◆ **Exercise**: Starting from the line that contains "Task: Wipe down", output every remaining line of the records below exactly as it appears, that line and the last one included.

[Excerpts from a dataset]
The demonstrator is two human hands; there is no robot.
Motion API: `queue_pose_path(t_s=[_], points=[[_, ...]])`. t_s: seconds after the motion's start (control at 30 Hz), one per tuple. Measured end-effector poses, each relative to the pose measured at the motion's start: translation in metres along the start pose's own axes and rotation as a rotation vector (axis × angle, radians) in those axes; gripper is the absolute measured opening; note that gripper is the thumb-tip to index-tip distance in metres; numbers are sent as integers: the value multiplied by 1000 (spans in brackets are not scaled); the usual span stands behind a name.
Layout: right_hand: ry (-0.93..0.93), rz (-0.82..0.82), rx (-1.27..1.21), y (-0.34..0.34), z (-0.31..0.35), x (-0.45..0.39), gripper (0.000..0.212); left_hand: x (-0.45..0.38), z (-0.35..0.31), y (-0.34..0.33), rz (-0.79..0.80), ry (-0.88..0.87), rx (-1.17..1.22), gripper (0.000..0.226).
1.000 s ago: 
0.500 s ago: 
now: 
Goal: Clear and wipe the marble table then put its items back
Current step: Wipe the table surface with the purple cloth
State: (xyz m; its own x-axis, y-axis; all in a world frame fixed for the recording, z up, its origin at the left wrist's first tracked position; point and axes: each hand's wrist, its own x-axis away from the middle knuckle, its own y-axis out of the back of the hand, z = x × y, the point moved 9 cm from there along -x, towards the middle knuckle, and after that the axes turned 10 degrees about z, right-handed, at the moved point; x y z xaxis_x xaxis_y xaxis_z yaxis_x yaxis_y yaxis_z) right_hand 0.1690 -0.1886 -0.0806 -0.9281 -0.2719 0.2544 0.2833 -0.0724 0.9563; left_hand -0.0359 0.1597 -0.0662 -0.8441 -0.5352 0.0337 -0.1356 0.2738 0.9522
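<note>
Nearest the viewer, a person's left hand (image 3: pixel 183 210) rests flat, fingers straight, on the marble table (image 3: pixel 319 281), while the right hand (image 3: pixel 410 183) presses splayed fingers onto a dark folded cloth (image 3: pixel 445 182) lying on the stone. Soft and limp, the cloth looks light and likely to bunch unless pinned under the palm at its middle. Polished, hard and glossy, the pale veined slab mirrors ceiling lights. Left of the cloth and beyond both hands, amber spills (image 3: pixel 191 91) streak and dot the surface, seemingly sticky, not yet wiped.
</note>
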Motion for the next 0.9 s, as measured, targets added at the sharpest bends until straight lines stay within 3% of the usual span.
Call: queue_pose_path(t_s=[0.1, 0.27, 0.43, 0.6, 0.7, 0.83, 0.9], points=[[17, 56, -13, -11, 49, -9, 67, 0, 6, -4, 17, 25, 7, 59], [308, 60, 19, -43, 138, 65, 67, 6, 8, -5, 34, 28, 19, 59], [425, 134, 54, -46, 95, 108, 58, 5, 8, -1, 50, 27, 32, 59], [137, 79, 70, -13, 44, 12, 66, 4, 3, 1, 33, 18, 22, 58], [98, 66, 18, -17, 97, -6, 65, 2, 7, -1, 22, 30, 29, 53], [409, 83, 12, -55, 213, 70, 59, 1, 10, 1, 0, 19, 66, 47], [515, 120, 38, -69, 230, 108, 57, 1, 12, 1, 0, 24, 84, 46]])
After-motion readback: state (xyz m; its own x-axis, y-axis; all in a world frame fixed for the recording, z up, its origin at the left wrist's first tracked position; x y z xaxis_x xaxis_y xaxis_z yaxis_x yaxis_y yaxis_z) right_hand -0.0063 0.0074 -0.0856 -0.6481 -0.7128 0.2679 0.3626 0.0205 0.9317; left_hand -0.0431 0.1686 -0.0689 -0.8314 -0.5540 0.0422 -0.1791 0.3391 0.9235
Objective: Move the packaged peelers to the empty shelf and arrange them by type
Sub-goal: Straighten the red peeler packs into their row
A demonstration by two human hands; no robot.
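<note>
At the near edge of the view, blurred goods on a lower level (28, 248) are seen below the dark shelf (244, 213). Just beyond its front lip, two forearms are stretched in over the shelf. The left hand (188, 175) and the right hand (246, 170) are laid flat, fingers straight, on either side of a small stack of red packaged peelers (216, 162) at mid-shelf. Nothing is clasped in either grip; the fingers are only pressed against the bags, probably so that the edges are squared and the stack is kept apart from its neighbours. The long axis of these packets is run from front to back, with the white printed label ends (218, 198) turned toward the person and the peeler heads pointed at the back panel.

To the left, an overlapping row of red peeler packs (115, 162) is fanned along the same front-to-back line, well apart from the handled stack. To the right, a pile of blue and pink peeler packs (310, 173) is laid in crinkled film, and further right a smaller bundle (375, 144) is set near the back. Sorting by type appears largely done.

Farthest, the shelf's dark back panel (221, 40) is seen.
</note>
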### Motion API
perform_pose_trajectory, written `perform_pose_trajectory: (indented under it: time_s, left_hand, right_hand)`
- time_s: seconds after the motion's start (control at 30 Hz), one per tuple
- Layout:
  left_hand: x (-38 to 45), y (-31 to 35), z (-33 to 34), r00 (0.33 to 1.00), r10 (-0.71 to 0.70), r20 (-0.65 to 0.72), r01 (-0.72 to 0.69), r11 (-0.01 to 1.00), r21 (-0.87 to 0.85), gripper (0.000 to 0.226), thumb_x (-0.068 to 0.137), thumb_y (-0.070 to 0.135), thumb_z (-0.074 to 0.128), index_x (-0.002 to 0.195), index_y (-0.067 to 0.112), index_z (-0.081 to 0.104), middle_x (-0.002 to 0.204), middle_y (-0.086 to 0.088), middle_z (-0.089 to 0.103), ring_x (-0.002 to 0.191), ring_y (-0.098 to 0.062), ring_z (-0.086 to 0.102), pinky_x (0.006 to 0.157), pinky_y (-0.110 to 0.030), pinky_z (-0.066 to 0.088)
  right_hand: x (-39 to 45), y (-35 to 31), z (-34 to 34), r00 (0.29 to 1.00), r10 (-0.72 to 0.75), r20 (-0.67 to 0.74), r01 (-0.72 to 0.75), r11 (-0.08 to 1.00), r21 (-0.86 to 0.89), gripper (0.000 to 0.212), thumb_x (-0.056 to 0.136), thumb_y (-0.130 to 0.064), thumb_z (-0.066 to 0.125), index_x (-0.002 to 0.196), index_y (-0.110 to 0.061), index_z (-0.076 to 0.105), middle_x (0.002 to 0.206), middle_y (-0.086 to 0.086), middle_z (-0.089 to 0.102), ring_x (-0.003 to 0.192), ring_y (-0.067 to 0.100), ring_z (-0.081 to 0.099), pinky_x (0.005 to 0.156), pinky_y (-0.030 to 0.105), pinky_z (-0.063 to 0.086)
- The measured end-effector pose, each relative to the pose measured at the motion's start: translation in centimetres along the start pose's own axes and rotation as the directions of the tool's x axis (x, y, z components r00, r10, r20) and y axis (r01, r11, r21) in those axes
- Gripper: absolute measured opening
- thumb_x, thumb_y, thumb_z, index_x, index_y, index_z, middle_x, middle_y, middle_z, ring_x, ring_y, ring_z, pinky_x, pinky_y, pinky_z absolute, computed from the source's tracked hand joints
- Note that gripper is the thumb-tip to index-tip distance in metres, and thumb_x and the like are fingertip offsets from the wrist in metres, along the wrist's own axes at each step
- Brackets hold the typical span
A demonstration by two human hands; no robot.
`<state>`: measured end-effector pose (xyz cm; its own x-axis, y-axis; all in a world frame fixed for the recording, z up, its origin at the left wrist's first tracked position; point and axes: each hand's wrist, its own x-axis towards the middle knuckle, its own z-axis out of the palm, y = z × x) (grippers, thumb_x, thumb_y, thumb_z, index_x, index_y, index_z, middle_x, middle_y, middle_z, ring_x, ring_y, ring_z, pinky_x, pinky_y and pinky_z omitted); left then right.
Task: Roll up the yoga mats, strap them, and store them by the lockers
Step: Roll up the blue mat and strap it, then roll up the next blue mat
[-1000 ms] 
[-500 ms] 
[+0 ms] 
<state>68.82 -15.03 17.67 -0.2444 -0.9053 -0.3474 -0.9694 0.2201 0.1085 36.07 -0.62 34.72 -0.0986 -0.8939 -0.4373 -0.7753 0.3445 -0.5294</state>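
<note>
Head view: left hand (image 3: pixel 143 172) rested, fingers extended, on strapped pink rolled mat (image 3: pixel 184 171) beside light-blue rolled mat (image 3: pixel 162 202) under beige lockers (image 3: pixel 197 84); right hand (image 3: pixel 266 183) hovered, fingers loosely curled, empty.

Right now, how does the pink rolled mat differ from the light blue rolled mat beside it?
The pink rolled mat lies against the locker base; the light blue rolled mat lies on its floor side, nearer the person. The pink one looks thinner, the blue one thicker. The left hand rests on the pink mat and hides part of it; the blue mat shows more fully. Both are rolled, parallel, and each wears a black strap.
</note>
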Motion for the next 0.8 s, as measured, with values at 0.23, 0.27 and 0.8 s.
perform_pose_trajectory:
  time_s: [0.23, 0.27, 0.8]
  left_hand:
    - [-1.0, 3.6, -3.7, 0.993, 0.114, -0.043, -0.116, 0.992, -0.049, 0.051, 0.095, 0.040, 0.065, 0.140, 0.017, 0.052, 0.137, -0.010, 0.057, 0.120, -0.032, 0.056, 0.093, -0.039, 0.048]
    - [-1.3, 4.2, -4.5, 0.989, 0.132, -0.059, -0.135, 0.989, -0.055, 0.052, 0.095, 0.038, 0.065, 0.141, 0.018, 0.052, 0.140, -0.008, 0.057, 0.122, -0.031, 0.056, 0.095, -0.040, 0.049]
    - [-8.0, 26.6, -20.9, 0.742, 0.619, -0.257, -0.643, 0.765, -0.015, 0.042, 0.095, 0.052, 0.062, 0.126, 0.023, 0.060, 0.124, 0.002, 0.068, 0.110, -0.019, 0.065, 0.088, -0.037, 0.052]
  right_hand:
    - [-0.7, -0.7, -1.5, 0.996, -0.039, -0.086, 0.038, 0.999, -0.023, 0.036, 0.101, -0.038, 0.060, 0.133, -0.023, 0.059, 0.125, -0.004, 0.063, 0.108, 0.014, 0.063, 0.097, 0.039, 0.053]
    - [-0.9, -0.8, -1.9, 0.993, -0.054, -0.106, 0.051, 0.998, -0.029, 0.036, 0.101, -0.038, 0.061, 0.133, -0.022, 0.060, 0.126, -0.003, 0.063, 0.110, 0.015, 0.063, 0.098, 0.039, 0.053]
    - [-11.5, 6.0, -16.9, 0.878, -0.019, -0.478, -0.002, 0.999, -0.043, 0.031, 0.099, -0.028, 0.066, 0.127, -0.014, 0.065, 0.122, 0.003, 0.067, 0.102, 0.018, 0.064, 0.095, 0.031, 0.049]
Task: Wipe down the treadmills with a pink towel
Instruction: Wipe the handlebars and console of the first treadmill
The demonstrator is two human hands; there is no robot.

◆ **Answer to the exercise**:
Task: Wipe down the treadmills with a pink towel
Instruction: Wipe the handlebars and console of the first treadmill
The demonstrator is two human hands; there is no robot.

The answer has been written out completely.